Problem description: The lines from the top of the records below through the one containing "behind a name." are to be transcribed exactly, and nothing else is to be added.

- - -

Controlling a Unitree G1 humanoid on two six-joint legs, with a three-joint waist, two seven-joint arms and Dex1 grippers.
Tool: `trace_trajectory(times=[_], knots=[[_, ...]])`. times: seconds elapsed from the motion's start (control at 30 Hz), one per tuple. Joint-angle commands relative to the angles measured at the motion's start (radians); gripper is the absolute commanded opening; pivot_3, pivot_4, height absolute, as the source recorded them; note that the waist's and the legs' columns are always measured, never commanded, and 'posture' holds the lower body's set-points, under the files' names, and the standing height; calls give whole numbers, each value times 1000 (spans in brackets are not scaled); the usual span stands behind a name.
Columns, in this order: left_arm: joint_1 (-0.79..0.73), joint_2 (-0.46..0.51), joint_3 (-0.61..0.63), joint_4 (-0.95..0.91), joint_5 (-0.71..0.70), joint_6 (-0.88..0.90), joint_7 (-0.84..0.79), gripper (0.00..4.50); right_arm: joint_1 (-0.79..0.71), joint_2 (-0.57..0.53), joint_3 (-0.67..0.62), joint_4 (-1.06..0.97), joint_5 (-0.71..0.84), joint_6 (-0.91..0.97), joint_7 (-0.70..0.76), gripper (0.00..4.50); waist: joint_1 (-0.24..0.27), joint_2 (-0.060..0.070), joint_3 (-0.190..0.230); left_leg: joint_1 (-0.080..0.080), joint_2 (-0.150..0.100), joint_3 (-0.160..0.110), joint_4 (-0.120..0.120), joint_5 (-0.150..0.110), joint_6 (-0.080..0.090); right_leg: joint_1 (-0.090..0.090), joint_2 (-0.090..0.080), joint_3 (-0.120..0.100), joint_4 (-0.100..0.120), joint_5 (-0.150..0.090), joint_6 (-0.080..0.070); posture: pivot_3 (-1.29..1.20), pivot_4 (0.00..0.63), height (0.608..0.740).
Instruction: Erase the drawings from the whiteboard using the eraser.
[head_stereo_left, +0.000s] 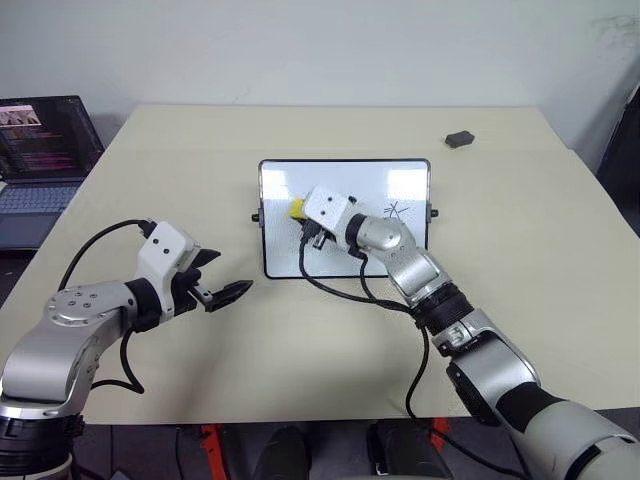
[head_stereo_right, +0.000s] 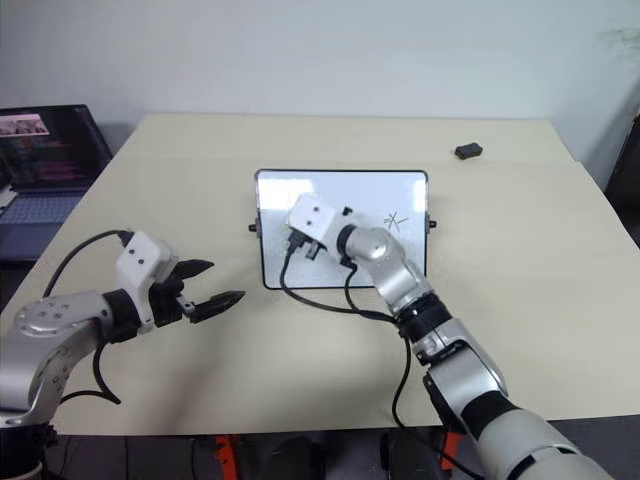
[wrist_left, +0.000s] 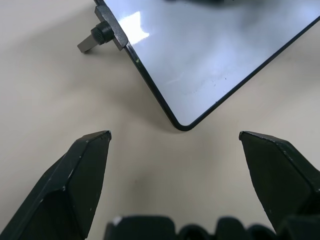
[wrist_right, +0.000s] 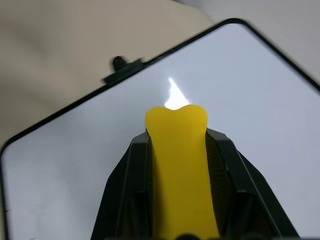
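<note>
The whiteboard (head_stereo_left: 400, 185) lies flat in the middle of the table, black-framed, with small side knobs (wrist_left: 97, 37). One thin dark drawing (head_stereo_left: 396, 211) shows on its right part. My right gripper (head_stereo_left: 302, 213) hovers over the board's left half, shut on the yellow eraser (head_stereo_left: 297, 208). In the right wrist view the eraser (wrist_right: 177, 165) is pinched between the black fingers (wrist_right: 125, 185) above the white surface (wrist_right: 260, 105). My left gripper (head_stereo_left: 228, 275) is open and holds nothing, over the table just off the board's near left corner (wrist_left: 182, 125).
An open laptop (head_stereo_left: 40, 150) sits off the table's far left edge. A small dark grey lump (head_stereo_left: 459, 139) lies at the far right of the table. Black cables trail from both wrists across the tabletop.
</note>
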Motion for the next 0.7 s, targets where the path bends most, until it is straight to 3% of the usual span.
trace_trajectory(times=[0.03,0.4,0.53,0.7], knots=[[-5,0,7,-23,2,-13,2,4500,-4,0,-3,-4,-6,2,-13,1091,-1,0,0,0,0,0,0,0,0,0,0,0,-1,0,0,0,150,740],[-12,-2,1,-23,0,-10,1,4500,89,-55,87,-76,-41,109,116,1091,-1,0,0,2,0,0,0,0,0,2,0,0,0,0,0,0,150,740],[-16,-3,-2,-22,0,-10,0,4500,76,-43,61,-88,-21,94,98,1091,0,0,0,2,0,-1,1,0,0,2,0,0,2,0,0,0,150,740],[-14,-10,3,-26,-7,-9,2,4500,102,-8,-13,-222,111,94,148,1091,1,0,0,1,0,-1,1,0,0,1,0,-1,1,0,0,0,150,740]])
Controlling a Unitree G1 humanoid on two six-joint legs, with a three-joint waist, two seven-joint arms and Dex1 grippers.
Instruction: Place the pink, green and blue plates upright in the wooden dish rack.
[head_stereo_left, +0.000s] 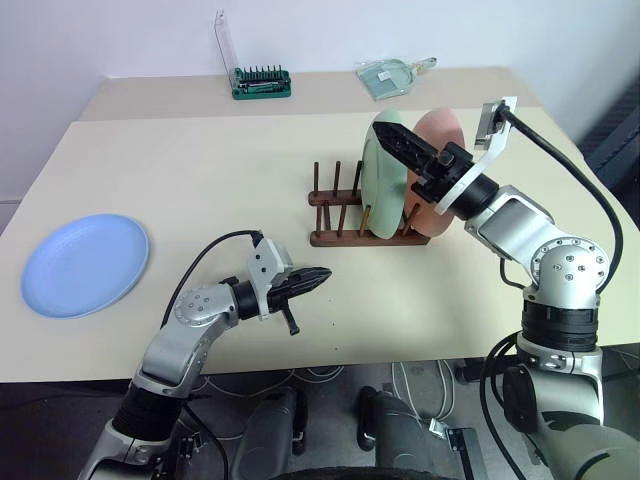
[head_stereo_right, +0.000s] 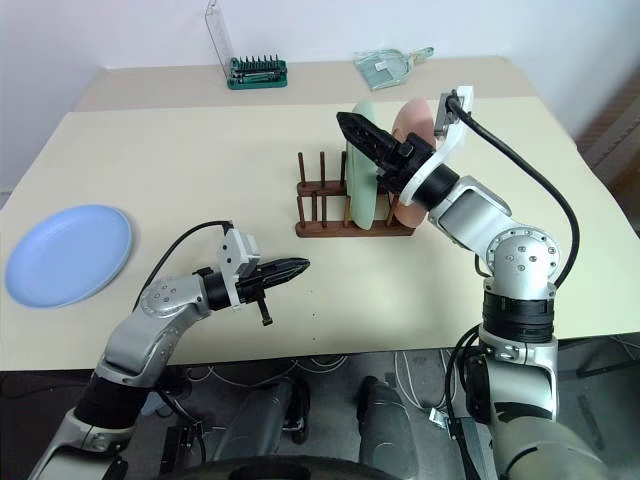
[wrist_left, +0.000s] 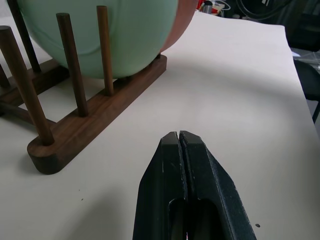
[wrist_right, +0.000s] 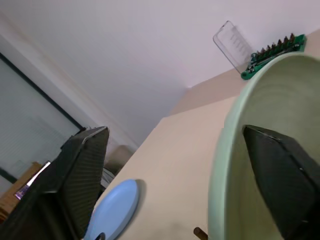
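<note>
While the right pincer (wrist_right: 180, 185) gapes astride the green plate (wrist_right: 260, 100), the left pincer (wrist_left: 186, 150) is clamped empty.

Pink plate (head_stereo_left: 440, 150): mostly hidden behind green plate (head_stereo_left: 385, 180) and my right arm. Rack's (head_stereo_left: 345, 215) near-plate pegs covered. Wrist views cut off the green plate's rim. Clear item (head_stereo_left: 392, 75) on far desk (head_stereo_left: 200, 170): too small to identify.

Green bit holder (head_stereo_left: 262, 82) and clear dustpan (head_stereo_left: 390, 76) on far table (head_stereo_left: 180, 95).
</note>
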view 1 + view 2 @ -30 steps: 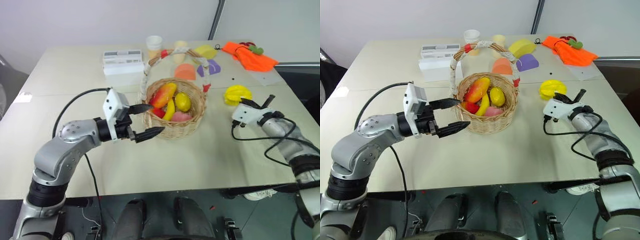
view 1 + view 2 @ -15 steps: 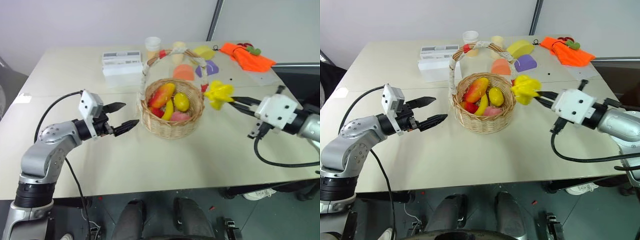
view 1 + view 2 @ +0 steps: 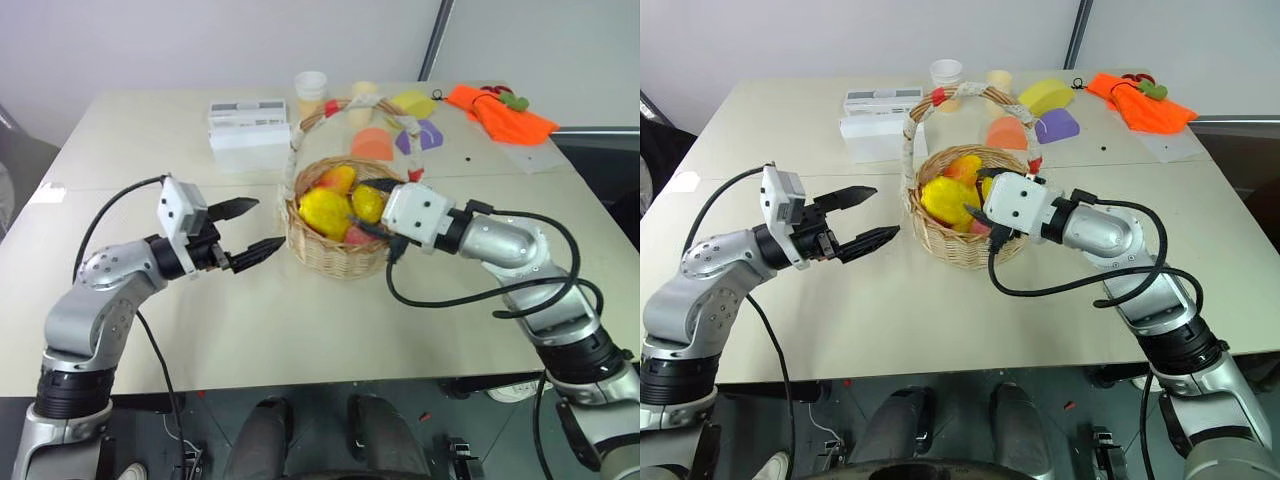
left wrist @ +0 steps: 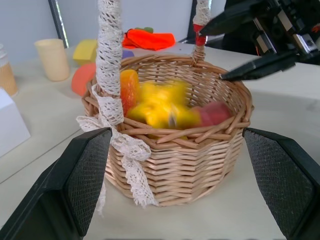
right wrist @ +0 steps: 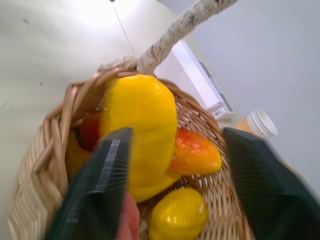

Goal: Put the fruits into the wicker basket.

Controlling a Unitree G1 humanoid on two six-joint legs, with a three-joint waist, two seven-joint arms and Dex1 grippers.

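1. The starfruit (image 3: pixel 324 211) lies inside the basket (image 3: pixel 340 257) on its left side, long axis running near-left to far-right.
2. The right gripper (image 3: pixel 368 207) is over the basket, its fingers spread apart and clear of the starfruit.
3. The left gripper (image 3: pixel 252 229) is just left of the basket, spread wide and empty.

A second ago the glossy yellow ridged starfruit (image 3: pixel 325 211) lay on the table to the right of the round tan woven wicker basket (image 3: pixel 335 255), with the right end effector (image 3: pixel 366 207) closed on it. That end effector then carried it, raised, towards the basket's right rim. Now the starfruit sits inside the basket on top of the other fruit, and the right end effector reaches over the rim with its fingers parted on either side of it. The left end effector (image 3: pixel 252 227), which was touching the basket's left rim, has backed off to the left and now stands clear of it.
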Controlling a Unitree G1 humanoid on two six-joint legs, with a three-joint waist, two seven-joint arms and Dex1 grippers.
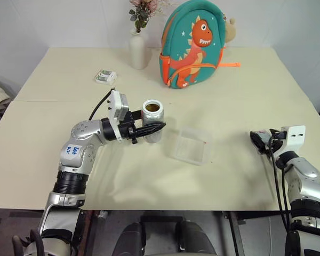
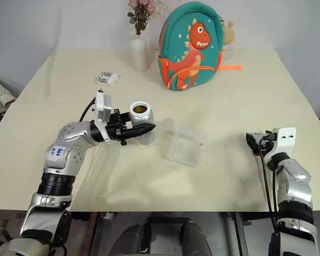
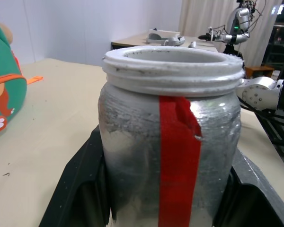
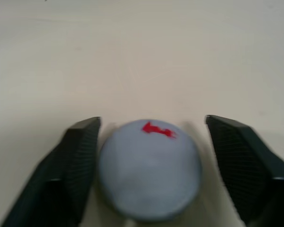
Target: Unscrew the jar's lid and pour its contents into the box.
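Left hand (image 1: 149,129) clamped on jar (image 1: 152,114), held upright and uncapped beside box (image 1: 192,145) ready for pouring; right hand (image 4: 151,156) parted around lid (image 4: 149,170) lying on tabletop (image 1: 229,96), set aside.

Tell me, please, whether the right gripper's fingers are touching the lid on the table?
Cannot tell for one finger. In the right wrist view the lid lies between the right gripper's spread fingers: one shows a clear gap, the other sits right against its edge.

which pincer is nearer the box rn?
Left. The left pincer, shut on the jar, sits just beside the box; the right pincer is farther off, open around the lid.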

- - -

Response to this exercise:
Controlling a Unitree G1 humanoid on two six-joint legs, with a three-joint waist, two seven-joint arms and Dex1 grippers.
Tool: `trace_trajectory(times=[_], knots=[[_, ...]])`. times: seconds elapsed from the motion's start (control at 30 Hz), one per tuple. Joint-angle commands relative to the angles measured at the motion's start (radians); gripper is the absolute commanded opening; pivot_3, pivot_4, height absolute, as the source recorded them; note that the waist's and the legs' columns are always measured, never commanded, and 'posture' holds the lower body's set-points, under the files' names, and the standing height; calls give whole numbers, each value times 1000 (spans in brackets are not scaled); the usual span stands behind a name.

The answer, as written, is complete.